Drowning: for some of us, that’s how life feels at the moment. Every day, there are new reports of the spread of coronavirus. New edicts are issued by health officials and local government. Businesses have to close or move their work into cyberspace. Families are being forced into new ways of being together. Congregations can’t…well, congregate.
Even those who aren’t drowning are having to dog-paddle.
In the face of all this, I have a proposition: I nominate the apostle Peter to be our patron saint of pandemics.
♦ ♦ ♦
You know the story. Jesus has just fed well over 5,000 people with five little barley loaves and two small fish. Everyone ate their fill, and there was more food left over at the end than the amount with which he began.
The crowd was suitably impressed. But when they tried to make him king, Jesus quickly put the disciples in a boat and sent them away, while he went up the mountain to be alone with his Father in prayer.
When dawn was near, the disciples were still out on the water. Jesus came to them, walking on the surface of the sea. This, apparently, was something the Twelve had never seen before. They drew what for them was a logical conclusion: It’s a ghost!
And then they screamed whatever terrified people scream in Aramaic.
Calm down, guys, it’s just me, Jesus said. It worked. In fact, Peter was so calm that he decided to experiment with a bit of water-walking himself: “Lord, if it’s you, order me to come to you on the water” (Matt 14:28, CEB). He was smart enough to know that this wasn’t something to try apart from the command of Jesus.
“Come,” was all Jesus said, perhaps with a touch of bemusement in his voice.
Everything went swimmingly at first: Peter climbed out of the boat, fixed his eyes on Jesus, and walked toward him on the water.
But then he noticed how strong the wind was, how high the waves and turbulent the water. I imagine him thinking, What in the world am I doing? And as soon as he thought that, he couldn’t do it anymore. Suddenly overcome with fear, he sank like a stone (is that what Jesus meant when he nicknamed him, “The Rock”?). He cried out: “Lord, save me!”
Matthew describes what happened next:
Jesus immediately reached out and grabbed him, saying, “You man of weak faith! Why did you begin to have doubts?” When they got into the boat, the wind settled down. Then those in the boat worshipped Jesus and said, “You must be God’s Son!”
Matt 14:31-33
♦ ♦ ♦
Jesus scolds Peter for having so little faith. But we need to be careful here. Both our culture and our church subculture have a propensity for shame that can skew our theology and our reading of Scripture. A shame-based reading of the passage takes Jesus as saying, “Peter, you’re such a loser!” And that reading gives us a God who is far less gracious than we say we believe.
Here’s a more gracious reading. Jesus was neither thundering his disapproval nor shaming Peter for his failure. Like a father trying to encourage a child, Jesus chided him by calling him “Little-faith.” That is, after all, a more literal rendering of the Greek; in fact, one interpreter suggests that Peter’s faith was “little” because it was short-lived rather than weak.
Think about it. I don’t know about you, but if I had to step out of a boat and walk on water — even calm water — that would take more faith than I’ve ever needed for anything.
For Peter to walk on water took faith. Even crying out to Jesus was an act of faith, an instinctive reach toward the only one who could save him.

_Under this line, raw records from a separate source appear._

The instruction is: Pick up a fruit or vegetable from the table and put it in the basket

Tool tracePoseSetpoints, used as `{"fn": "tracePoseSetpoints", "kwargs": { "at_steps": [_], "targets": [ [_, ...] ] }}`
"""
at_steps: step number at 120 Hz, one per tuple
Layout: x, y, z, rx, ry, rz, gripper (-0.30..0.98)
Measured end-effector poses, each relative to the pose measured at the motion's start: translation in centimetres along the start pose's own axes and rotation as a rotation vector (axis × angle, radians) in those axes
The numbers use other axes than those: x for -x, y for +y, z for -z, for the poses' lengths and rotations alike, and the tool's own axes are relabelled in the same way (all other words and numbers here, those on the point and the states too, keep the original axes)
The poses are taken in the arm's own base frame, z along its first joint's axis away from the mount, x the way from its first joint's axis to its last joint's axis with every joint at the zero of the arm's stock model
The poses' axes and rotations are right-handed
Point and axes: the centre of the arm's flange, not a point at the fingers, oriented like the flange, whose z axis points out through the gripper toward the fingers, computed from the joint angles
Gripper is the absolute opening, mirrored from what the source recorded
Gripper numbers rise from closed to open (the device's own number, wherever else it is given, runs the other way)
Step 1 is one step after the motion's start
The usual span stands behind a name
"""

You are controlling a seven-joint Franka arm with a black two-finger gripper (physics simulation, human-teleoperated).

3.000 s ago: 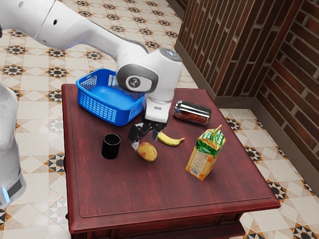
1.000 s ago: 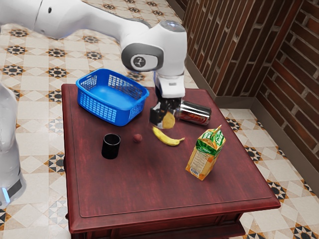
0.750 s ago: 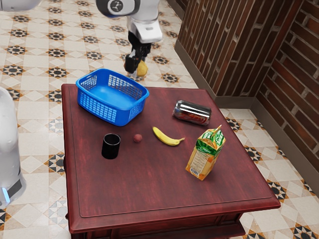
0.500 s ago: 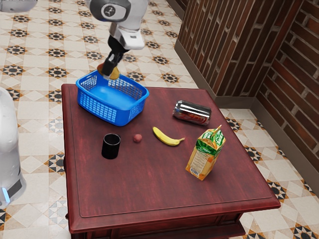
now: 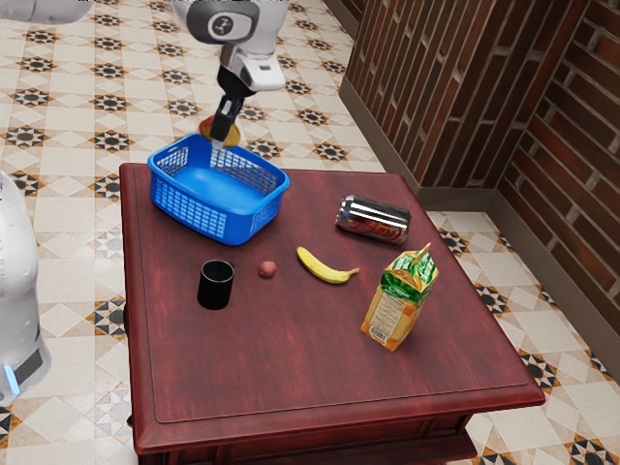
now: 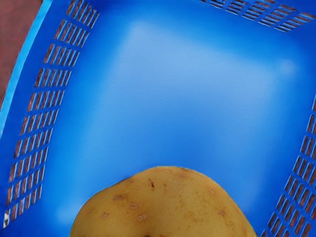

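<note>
Patterned tile floor [image 5: 77, 126] surrounds my dark red worktop [image 5: 291, 373]. Tool [image 5: 220, 145]: fingers closed on the potato [image 6: 163, 207], parted only by its width. I hold the potato aloft, above the blue basket [image 5: 203, 215]; wrist view looks down onto the basket's floor beyond it. Also on the worktop: banana [image 5: 325, 268], with a small reddish ball [image 5: 267, 269] between it and the black cup [image 5: 215, 286]; metallic can [image 5: 373, 220] on its side; carton [image 5: 399, 300] upright.
</note>
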Motion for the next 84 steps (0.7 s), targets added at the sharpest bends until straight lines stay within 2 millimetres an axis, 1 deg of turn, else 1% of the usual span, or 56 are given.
{"fn": "tracePoseSetpoints", "kwargs": {
  "at_steps": [10, 21, 32, 44, 55, 69, 79, 84],
  "targets": [
    [-1.4, -1.0, -1.6, 0.009, -0.008, -0.012, 0.35],
    [-2.3, -1.5, -3.0, 0.013, -0.011, -0.025, 0.35],
    [-2.8, -1.6, -4.3, 0.015, -0.011, -0.036, 0.34],
    [-3.1, -1.7, -4.9, 0.010, -0.003, -0.044, 0.35],
    [-3.3, -1.5, -5.2, 0.007, 0.004, -0.054, 0.35],
    [-3.8, -0.7, -7.3, 0.027, 0.001, -0.070, 0.34],
    [-4.0, -0.5, -7.7, 0.027, 0.012, -0.074, 0.35],
    [-4.3, -0.3, -7.7, 0.024, 0.018, -0.082, 0.43]
  ]
}}
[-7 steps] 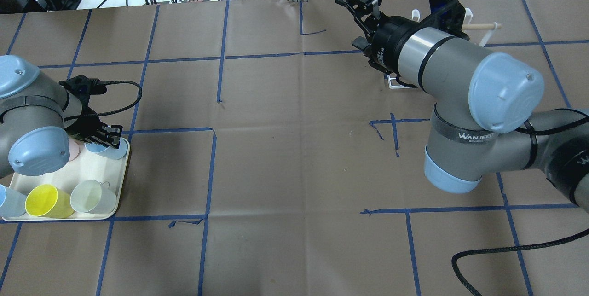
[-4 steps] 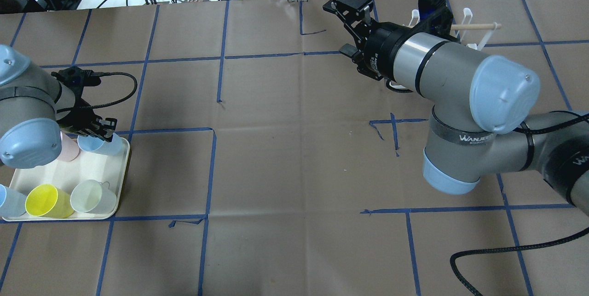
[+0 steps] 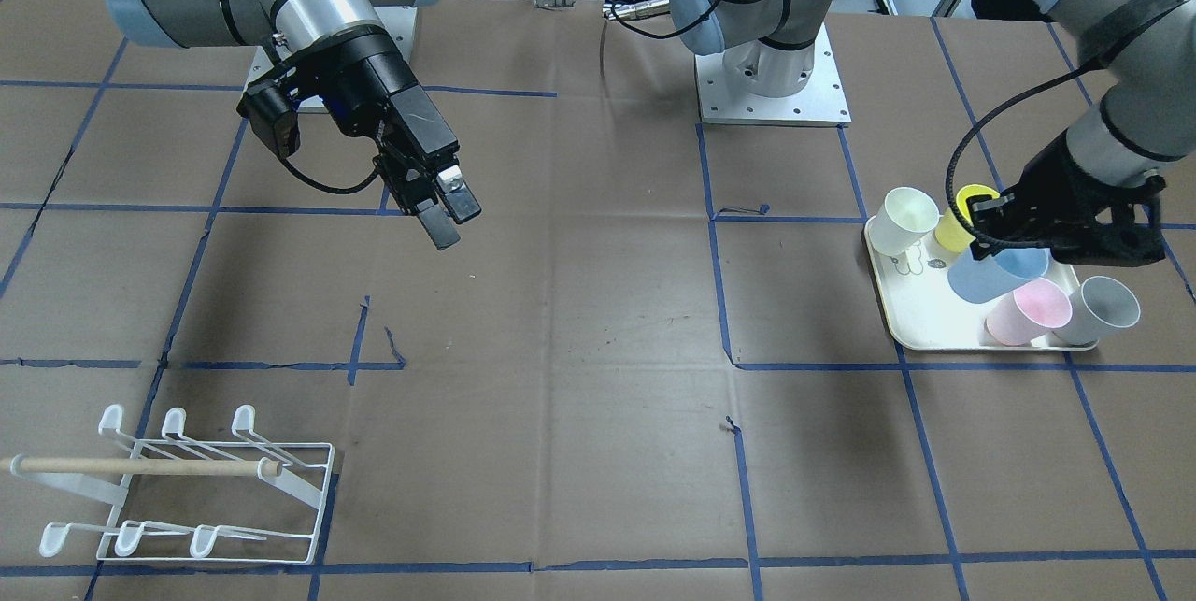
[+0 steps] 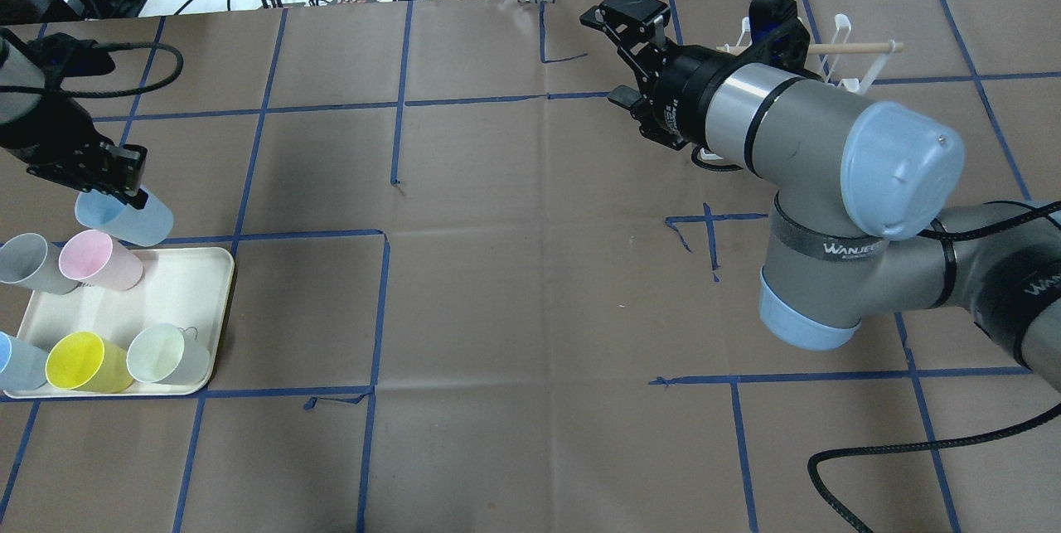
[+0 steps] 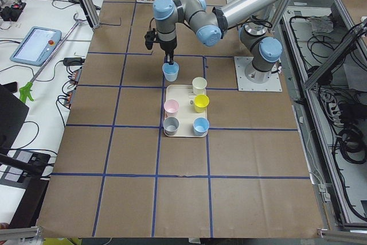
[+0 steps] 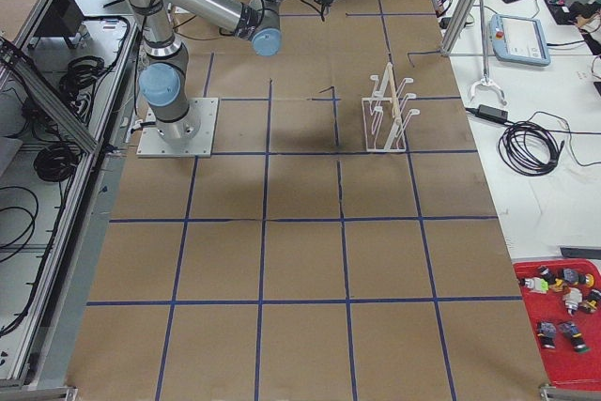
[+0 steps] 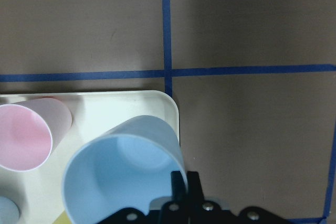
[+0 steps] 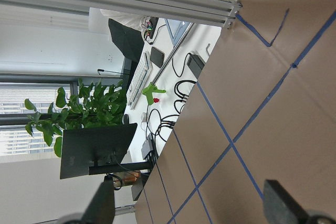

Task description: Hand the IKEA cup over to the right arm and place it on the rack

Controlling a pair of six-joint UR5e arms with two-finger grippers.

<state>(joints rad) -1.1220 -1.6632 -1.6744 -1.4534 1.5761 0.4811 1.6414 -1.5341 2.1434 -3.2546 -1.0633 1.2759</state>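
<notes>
A brown-papered table, ruled into squares by blue tape, fills every view; its wide middle lies bare between the two arms. The right arm reaches toward the far edge; in the overhead view its bulk hides most of the white wire rack. From across the table the rack stands free near the operators' edge, with two rows of three prongs and one wooden dowel. The left arm is cut off at the overhead view's border.

The cream tray sits at the robot's left end; five cups stand on it: a grey cup, a pink cup, a yellow cup, a pale cup and a blue cup, the last cropped by the frame.

The right hand hangs released, fingers wide, well apart from the rack; the left hand is clenched on the rim of a sixth, the light blue IKEA cup, raised above the tray's far corner.
</notes>
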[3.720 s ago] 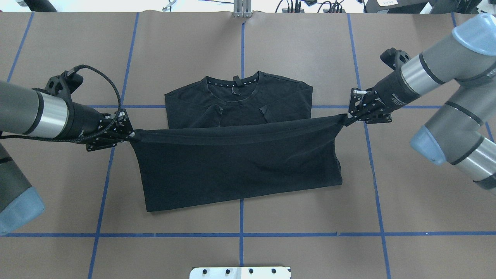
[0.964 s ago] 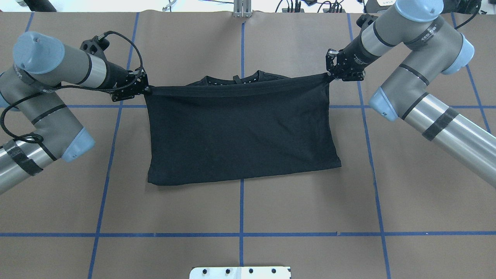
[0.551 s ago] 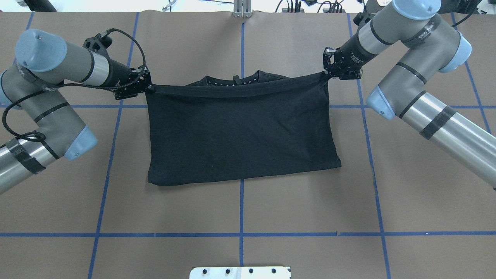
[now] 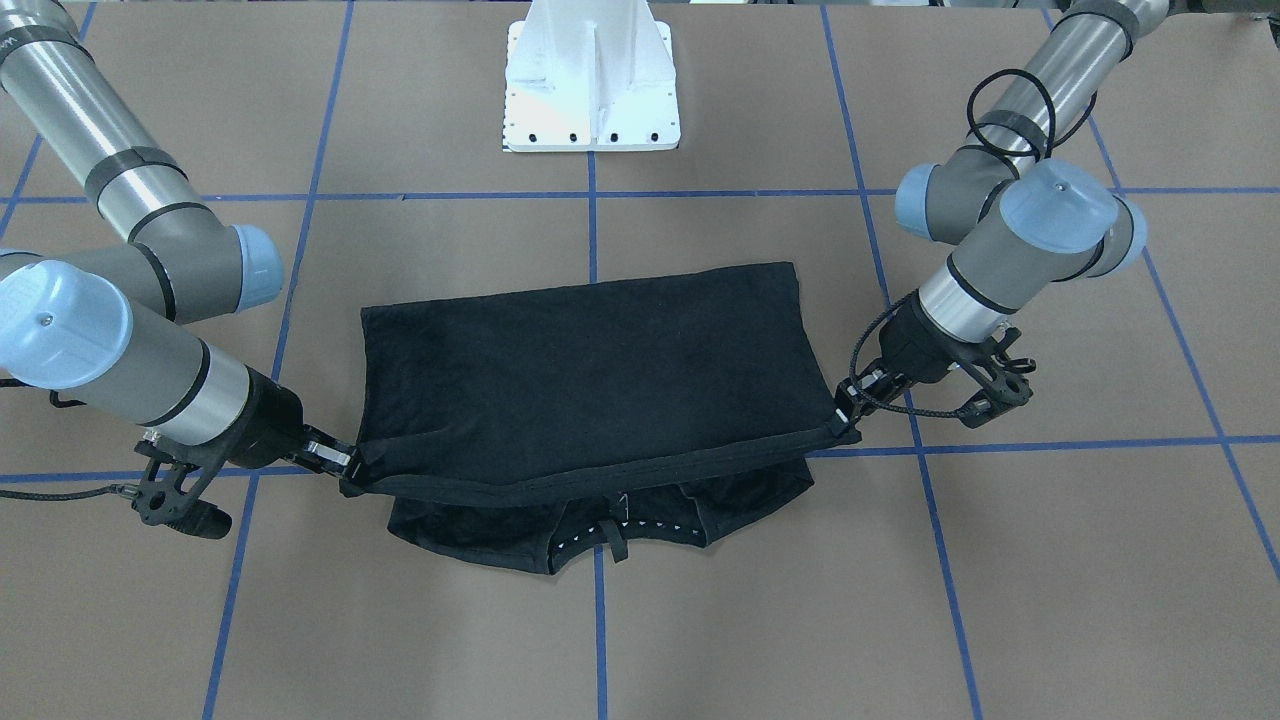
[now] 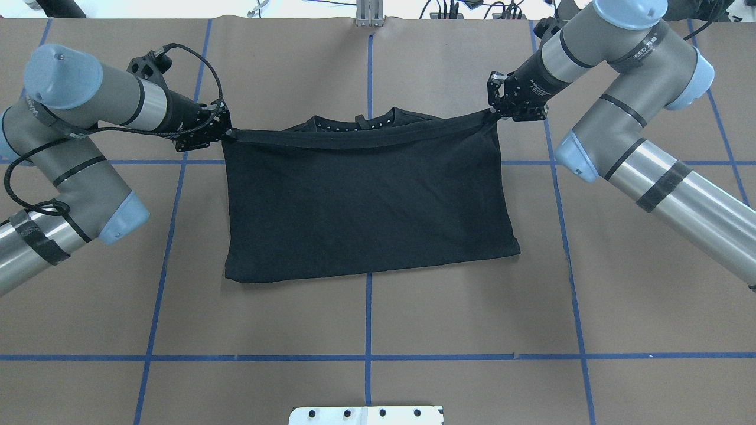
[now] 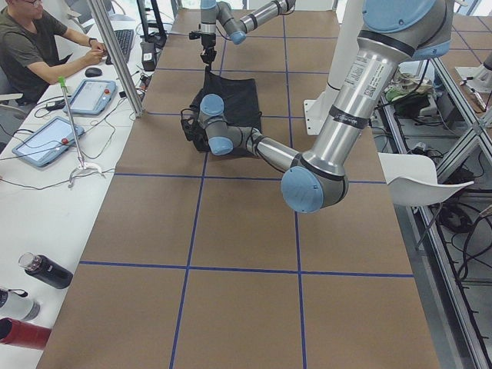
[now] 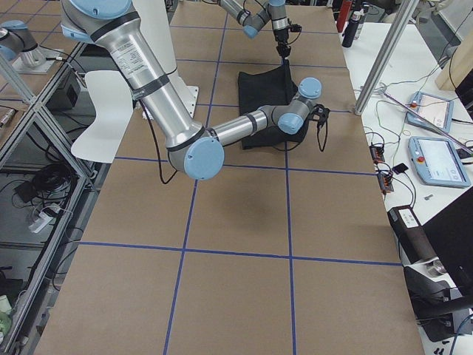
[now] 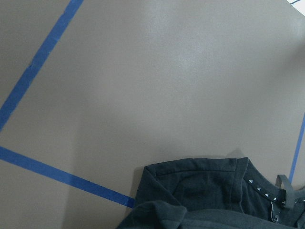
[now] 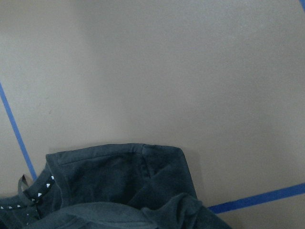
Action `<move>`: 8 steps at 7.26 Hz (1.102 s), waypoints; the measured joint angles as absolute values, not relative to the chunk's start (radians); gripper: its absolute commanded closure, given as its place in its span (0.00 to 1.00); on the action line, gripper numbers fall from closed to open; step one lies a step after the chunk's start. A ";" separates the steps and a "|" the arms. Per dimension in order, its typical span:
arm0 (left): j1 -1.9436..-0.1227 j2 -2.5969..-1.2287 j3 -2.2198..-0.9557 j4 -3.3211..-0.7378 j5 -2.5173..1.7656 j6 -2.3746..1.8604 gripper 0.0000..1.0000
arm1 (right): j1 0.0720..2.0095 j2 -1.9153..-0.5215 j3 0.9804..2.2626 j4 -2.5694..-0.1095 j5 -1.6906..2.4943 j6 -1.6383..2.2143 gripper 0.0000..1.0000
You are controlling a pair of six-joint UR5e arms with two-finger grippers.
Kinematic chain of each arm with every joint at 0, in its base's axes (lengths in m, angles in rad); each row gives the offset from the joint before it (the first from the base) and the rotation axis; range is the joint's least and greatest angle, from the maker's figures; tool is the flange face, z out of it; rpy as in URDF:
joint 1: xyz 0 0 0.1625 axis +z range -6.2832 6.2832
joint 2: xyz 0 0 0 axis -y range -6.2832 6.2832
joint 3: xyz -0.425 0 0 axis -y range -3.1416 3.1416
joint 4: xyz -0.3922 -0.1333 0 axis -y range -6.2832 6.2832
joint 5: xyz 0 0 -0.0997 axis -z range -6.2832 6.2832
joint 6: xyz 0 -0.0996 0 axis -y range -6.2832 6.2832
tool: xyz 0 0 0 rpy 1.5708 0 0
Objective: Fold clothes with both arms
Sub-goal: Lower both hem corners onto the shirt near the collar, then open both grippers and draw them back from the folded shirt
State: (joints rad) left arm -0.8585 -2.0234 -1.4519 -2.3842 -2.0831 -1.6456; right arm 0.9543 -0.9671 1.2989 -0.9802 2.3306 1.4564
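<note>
The black T-shirt [image 5: 366, 200] lies plain side up on the brown table, its lower half drawn up over its upper half. Its hem [image 5: 360, 137] hangs stretched between the two grippers, just short of the collar [image 5: 354, 122]. My left gripper [image 5: 223, 133] is shut on the hem's left corner. My right gripper [image 5: 493, 112] is shut on the hem's right corner. From the front, the hem [image 4: 600, 470] is raised above the collar [image 4: 610, 530], with the left gripper [image 4: 843, 415] and right gripper [image 4: 345, 462] at its ends. Both wrist views show the collar end of the shirt [image 8: 209, 191] [image 9: 114, 186] below.
Blue tape lines [image 5: 367, 307] cross the brown table cover. The white pedestal base [image 4: 592, 75] stands at the robot's side. A person [image 6: 34, 46] sits at a side desk with tablets [image 6: 46, 138]; bottles [image 6: 46, 270] stand nearby.
Both grippers carried the hem from mid-shirt toward the collar. In the last second the right gripper moved slightly farther away and inward; the left barely moved.
</note>
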 measured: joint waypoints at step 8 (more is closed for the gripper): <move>-0.872 -2.014 -1.510 -2.371 -2.079 -1.643 0.00 | 0.917 -1.062 1.404 -0.982 2.314 1.465 0.01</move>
State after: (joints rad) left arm -0.8718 -2.0145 -1.5103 -2.3707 -2.0788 -1.6427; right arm 0.9170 -1.0622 1.4039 -0.9816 2.3137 1.4654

And in grace, Jesus responded immediately. When the disciples screamed in terror, he didn’t roll his eyes; he comforted them immediately (Matt 14:27). When Peter faltered and sank, Jesus didn’t let him flounder a while until he had learned his lesson; he reached out immediately and pulled him to safety.
Note too that Jesus didn’t levitate Peter out of the water, though I have no doubt that he could have, just as he healed other people from a distance. He reached down and grabbed Peter, I believe, because Peter needed to feel the firm grasp of his Master’s hand.
♦ ♦ ♦
Being anxious about coronavirus is not a sign of our faithlessness. Feeling like we’re gasping for air in the midst of uncertainty and change is part of the human condition that we all share.
But for believers, the pandemic is an opportunity to cry out to the one who saves, to the one who takes hold of us immediately to let us know: I’ve got this. And I’ve got you.
I don’t know when the wind and waves will cease. But we have the privilege of turning to Jesus even now, in the confidence of knowing that he is truly the Son of God.